Oleh karena itu, penting bagi kita mengembalikan fungsi teknologi dengan baik, agar tidak terjadi kejahatan yang serupa. Pertama-tama, kita harus mengembalikan peran dan fungsi negara sebagai pengurus dan pelindung rakyat. Sebagaimana Sabda Nabi Saw.
"Sesungguhnya al-imam (khalifah) itu junnah (perisai) yang (orang-orang) akan berperang mendukungnya dan berlindung (dari musuh) dengan (kekuasaan)-nya.” (HR Muttafaqun ’Alayh dll.)
Salah satu wujud tanggung jawab negara dalam Islam adalah membentuk kepribadian Islam yang kuat. Tentu dengan cara menguatkan akidah setiap muslim, menjadikan Islam sebagai satu-satunya jalan kehidupan. Syari'at adalah panduan dalam berbuat dan membuat kebijakan negara. Sehingga, standar bahagia bagi individu muslim yang memiliki akidah yang kuat adalah rida Allah Swt. semata.
Negara juga wajib membentuk kepribadian Islam melalui proses pendidikan berbasis akidah, sehingga output pendidikan yang dihasilkan adalah generasi yang memiliki pola pikir dan pola sikap islami.
Selain itu, negara dalam sistem Islam haruslah menguasai teknologi dengan baik, yakni membuat sistem keamanan data yang tercanggih dan terbaik untuk melindungi rakyat dari segala bentuk kejahatan media.
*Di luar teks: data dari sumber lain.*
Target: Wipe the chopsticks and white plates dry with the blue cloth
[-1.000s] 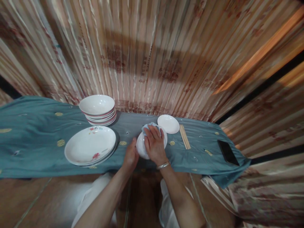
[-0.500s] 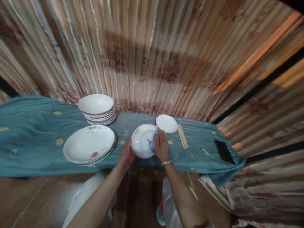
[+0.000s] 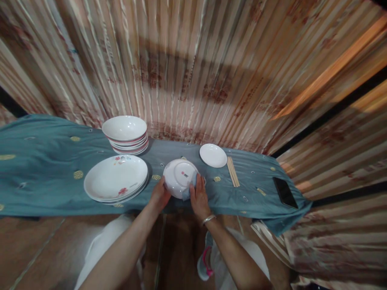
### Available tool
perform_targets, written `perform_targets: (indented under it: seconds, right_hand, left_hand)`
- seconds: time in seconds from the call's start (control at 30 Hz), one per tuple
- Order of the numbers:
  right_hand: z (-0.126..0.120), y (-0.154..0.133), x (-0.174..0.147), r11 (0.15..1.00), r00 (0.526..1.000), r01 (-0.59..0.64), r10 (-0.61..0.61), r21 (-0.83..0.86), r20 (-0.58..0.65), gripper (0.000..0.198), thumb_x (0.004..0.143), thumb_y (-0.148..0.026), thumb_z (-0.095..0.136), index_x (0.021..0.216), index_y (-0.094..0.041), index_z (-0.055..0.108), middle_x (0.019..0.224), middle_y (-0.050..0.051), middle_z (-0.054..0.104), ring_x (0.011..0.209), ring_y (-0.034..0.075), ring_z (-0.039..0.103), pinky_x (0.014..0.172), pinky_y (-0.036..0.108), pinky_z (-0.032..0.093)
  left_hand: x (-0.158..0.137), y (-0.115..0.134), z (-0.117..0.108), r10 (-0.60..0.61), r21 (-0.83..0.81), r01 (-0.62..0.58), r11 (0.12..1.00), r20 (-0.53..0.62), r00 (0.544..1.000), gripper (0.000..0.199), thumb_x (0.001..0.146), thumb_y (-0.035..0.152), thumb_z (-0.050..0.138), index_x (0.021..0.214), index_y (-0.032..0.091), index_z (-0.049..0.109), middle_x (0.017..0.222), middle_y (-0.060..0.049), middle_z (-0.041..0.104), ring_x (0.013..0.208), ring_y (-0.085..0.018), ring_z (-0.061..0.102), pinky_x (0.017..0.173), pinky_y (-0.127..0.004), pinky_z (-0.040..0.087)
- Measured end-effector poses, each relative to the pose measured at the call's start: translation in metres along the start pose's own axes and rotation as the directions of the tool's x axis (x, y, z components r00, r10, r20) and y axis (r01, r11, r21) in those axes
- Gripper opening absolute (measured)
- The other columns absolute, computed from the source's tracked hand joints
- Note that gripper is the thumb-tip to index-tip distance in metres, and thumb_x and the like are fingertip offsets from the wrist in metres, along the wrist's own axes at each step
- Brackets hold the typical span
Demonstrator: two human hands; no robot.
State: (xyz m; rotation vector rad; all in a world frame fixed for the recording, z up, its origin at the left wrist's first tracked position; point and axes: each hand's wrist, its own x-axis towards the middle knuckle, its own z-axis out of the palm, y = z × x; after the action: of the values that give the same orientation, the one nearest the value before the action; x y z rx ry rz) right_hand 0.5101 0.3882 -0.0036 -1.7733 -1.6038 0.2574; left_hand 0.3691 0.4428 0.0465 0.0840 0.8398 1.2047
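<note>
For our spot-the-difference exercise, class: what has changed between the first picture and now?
The right hand has moved the blue cloth from the far part of the white dish to its near right side. The dish has shifted slightly left, and a printed mark on its underside now shows. The left hand stays at its left edge. The stacked bowls, oval plates, small plate, sticks and phone stayed put.

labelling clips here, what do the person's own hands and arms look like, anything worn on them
The left hand and right hand are ungloved, and no sleeve shows on either forearm. A silver bangle circles the right wrist; the left shows none.
</note>
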Motion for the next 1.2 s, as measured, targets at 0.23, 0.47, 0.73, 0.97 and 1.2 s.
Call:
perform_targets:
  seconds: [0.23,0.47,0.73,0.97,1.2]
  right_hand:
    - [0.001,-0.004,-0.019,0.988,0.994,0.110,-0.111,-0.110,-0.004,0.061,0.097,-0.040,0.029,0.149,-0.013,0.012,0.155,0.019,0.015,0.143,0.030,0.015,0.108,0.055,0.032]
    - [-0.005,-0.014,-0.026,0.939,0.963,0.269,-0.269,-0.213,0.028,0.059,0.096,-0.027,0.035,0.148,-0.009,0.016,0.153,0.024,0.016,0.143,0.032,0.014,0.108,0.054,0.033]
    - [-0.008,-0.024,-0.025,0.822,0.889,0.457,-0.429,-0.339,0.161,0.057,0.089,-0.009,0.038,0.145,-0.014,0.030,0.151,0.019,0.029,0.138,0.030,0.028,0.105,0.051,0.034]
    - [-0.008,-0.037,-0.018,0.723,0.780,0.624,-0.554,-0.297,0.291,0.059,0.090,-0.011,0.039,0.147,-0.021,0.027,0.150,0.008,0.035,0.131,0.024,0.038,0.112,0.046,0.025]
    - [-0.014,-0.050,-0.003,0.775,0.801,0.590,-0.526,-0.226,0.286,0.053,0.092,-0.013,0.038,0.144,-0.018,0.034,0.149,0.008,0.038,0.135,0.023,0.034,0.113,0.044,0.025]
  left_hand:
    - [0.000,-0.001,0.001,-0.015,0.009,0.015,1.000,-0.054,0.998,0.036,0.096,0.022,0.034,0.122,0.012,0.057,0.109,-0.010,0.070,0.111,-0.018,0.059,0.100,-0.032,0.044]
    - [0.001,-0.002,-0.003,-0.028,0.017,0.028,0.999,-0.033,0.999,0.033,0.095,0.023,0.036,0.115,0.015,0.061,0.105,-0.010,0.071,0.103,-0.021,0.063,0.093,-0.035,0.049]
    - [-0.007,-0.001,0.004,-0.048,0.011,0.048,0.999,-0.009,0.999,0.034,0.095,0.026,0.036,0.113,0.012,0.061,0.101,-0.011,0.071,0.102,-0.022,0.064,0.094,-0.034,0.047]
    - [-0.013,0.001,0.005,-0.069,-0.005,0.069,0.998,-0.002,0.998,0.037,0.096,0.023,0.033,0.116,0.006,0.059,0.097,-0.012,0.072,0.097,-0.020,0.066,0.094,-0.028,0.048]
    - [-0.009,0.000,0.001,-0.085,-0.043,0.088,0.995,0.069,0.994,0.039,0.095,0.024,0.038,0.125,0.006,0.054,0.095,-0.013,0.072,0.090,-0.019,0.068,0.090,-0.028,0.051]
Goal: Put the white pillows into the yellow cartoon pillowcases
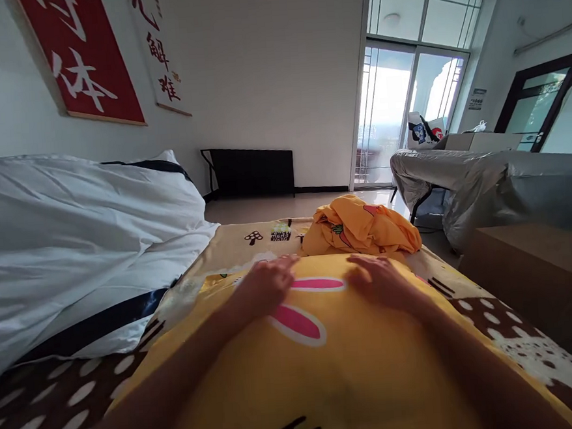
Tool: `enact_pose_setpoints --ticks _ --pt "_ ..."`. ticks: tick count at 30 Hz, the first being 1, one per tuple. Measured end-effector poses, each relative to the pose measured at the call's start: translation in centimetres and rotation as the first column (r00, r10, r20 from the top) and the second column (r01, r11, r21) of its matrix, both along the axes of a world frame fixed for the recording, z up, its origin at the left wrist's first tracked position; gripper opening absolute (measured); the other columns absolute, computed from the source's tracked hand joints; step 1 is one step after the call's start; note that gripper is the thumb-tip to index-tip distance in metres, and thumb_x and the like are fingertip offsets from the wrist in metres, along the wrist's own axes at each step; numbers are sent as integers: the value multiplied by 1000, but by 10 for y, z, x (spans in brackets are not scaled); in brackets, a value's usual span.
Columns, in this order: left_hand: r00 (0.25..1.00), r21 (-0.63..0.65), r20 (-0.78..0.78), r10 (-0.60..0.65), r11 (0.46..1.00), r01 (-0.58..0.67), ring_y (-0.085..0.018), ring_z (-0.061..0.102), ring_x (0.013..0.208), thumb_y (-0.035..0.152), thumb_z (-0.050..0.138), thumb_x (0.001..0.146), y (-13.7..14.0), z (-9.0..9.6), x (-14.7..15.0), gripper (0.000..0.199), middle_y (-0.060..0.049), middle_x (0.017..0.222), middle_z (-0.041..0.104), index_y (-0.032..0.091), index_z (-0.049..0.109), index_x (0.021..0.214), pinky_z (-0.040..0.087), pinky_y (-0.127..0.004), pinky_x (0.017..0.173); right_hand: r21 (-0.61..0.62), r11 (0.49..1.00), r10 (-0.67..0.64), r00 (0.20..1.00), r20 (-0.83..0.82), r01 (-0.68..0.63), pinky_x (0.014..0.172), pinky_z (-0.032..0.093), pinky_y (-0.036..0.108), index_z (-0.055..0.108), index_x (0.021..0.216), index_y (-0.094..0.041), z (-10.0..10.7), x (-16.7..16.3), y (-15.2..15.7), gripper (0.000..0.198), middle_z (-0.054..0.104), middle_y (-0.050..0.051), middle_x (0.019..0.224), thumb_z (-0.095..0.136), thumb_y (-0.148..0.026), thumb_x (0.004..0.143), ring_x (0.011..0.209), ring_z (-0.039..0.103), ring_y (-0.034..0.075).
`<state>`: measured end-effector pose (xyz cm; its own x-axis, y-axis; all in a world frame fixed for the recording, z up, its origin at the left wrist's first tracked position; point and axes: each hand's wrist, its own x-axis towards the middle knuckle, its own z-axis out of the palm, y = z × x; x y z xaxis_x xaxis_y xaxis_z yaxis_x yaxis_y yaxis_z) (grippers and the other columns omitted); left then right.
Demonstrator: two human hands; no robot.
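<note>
A yellow cloth (pixel 369 352), printed with pink-and-white rabbit ears and dark marks, lies spread in front of me across the bed. My left hand (pixel 267 286) rests on it near its far edge, left of the upper pink ear, with fingers reaching forward and somewhat blurred. On the other side of that ear, my right hand (pixel 379 278) touches the same cloth, its fingers apart and pointing inward. Just beyond the right hand sits a crumpled orange cloth (pixel 360 225) with carrot prints. Neither palm shows.
White bedding with dark bands (pixel 87 241) is heaped on the left. Under the cloths is a brown-and-cream patterned sheet (pixel 535 347). A cardboard box (pixel 535 275) and a plastic-covered table (pixel 468 162) stand at the right. A black folded panel (pixel 254 173) leans by the far wall.
</note>
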<state>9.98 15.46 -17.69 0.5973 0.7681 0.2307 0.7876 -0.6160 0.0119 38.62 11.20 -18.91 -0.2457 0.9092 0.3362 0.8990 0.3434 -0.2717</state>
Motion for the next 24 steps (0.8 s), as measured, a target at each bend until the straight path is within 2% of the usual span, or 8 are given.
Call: enact_pose_setpoints --ticks 2,5,11,15,18,20,22,24 --pt "995 -49 16 -96 994 96 -20 34 135 33 23 95 -30 -5 32 48 -8 144 41 18 48 133 28 -39 108 -19 995 93 996 8 -93 105 29 35 53 129 -24 -3 -28 -15 45 51 5 137 35 -45 94 129 42 20" --pt "993 -107 110 -49 992 61 -17 31 137 45 23 95 -56 -20 39 50 -1 147 38 28 42 138 22 -38 112 33 999 41 999 -31 -40 110 23 35 53 130 -23 -24 -32 -28 45 48 4 140 32 -42 95 133 37 18" --pt "969 -60 195 154 988 -145 -16 21 141 46 23 94 -60 -57 -44 52 4 152 27 32 30 144 18 -39 115 80 987 -129 985 -114 138 113 22 40 45 137 -23 -77 46 -45 51 41 3 145 31 -45 94 136 32 20" --pt "909 -22 336 249 966 -257 -19 27 139 46 24 92 -69 -89 -97 53 1 150 31 28 35 142 20 -40 115 50 968 -227 940 -254 247 113 25 40 45 137 -25 -122 104 -65 54 42 2 144 27 -48 92 136 32 20" --pt "804 -11 520 288 943 -331 -21 34 135 45 29 91 -80 -117 -129 52 -1 146 40 27 40 138 22 -40 115 21 949 -290 893 -344 316 112 27 41 42 139 -25 -147 132 -86 56 39 1 146 28 -50 91 136 32 21" --pt "701 -95 614 364 915 -392 -23 36 134 48 35 88 -84 -130 -147 52 0 144 43 28 44 135 22 -43 115 -37 946 -311 871 -380 321 111 29 42 42 139 -24 -156 145 -98 58 41 2 145 31 -52 89 134 36 22" --pt "570 -251 675 468 872 -420 -28 41 131 50 44 85 -84 -133 -160 49 0 138 50 27 53 127 24 -48 114 -120 930 -365 830 -422 348 108 34 43 45 137 -23 -158 156 -104 61 48 4 140 34 -56 87 129 43 25" --pt "440 -353 736 514 847 -398 -33 51 121 51 51 81 -82 -123 -167 41 -2 123 63 26 64 110 30 -54 109 -187 899 -435 766 -474 395 102 42 43 56 127 -21 -154 165 -102 62 58 7 130 36 -60 83 121 52 28"
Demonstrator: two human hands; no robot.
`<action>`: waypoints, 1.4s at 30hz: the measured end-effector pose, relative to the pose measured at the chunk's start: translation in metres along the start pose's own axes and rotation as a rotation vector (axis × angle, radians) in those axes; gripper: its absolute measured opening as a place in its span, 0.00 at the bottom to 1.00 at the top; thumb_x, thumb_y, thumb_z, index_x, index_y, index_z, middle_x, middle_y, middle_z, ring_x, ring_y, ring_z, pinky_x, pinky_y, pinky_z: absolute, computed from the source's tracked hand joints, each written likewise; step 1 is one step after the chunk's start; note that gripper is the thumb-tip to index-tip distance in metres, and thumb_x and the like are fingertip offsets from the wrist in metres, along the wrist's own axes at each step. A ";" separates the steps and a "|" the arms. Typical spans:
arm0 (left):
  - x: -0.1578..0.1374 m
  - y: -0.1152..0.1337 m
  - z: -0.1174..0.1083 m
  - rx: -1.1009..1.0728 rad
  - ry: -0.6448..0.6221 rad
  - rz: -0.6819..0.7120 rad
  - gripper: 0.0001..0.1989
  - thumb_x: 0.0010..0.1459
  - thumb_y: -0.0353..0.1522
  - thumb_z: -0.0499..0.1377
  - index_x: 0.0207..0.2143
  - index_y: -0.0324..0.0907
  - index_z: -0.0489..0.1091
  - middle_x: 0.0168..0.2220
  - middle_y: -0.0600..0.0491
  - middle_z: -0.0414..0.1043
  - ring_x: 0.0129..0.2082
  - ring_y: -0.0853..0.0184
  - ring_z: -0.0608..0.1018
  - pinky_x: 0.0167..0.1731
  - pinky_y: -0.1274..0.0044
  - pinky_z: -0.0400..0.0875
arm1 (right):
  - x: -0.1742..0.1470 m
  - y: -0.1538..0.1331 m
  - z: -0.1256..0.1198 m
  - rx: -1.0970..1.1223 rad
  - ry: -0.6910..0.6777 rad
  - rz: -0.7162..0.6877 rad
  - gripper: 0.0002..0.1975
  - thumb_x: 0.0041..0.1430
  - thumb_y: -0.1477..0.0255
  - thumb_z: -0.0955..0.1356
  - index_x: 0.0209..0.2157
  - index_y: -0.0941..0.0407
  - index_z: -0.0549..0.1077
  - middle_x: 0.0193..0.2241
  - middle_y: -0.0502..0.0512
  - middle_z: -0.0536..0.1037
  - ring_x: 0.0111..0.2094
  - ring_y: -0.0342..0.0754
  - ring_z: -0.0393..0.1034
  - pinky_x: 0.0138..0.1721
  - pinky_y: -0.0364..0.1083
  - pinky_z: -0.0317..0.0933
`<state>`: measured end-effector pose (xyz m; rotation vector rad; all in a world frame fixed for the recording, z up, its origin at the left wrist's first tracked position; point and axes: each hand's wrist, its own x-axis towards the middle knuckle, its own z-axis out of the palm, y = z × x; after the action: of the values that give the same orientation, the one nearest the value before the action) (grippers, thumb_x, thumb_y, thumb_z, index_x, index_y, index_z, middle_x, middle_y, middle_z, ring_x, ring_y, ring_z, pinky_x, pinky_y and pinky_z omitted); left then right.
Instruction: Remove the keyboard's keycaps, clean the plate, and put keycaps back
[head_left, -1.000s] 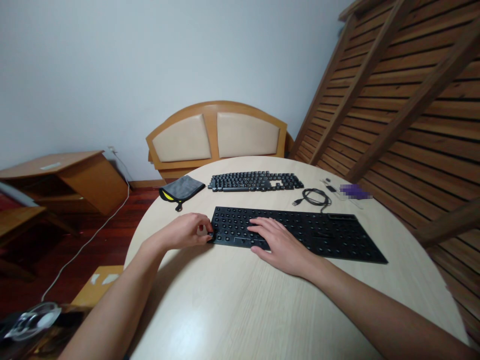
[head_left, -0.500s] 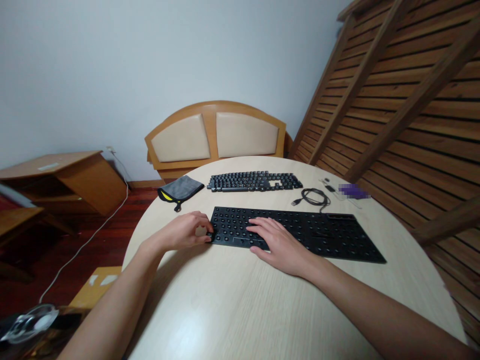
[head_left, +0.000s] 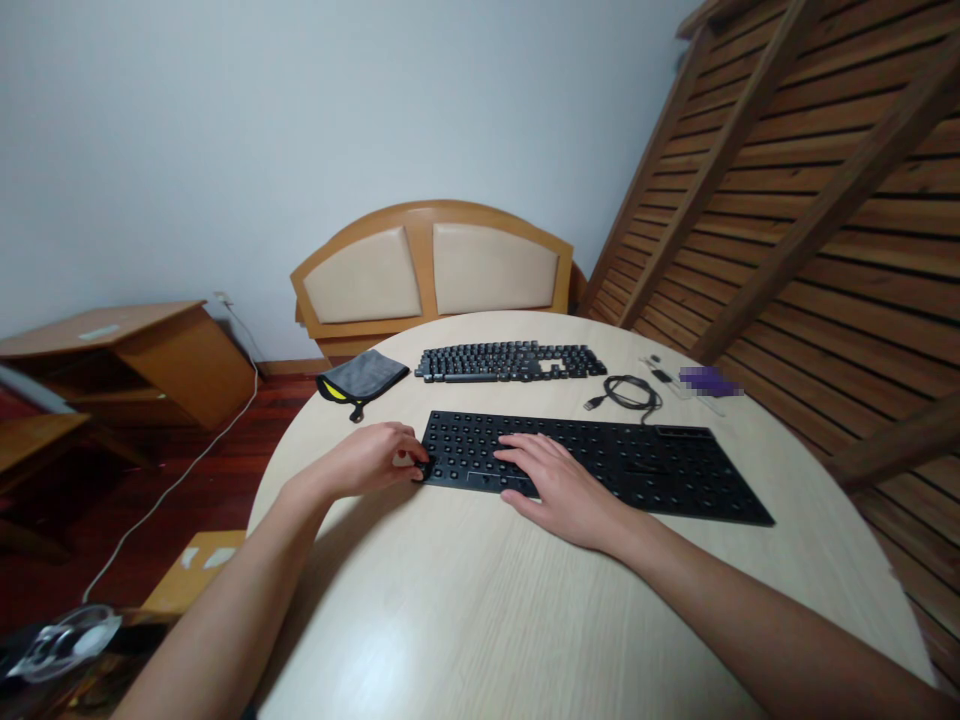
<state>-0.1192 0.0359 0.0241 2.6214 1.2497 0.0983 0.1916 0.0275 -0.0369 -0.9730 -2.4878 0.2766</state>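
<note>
A black keyboard base (head_left: 645, 468) with bare key posts lies on the round table (head_left: 480, 600). At its front left corner my left hand (head_left: 382, 460) is closed in a pinch on a small black keycap (head_left: 427, 467), mostly covered by the fingertips. My right hand (head_left: 559, 490) rests with its fingers stretched out on the middle of the base, covering some posts. Behind the base, loose black keycaps (head_left: 487, 362) are laid out in keyboard order, with a gap toward the right of the layout.
A grey cloth pouch (head_left: 364, 377) with yellow lining lies at the back left. The coiled USB cable (head_left: 631, 393) is behind the base. Small tools (head_left: 661, 376) and a blurred purple item (head_left: 709, 381) lie at right. A wooden headboard (head_left: 431, 215) stands beyond the table.
The left thumb and fingers have shifted very slightly at the base's corner. My right hand stays in place, and the view has moved a little.
</note>
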 end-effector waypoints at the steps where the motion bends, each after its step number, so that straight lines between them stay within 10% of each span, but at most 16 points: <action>1: 0.000 0.000 0.000 0.005 -0.001 -0.005 0.09 0.63 0.35 0.60 0.41 0.44 0.79 0.36 0.49 0.77 0.36 0.62 0.76 0.36 0.74 0.67 | 0.000 0.000 0.000 0.004 0.003 0.000 0.21 0.64 0.66 0.68 0.57 0.54 0.70 0.61 0.61 0.69 0.62 0.57 0.61 0.65 0.63 0.52; 42: 0.003 0.000 0.003 -0.042 -0.041 -0.066 0.08 0.59 0.31 0.62 0.39 0.44 0.80 0.35 0.52 0.79 0.33 0.65 0.77 0.34 0.78 0.67 | 0.000 -0.001 0.001 -0.008 -0.002 0.008 0.21 0.63 0.66 0.68 0.56 0.55 0.69 0.61 0.61 0.69 0.62 0.57 0.61 0.65 0.62 0.51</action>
<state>-0.1168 0.0381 0.0209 2.5303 1.3048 0.0580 0.1902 0.0272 -0.0375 -0.9863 -2.4897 0.2706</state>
Jika masih ada pelaku kejahatan sosial media, maka negara akan memberikan sanksi tegas bagi pelaku sebagai wujud perlindungan negara.
Dengan demikian, jelaslah akar masalah kejahatan teknologi adalah sistem rusak yang mendasarinya, yakni kapitalisme. Sudah saatnya kita berbenah, mengganti sistem rusak ini dengan Islam sebagai aturan kehidupan. Wallahua'lam bisshawab.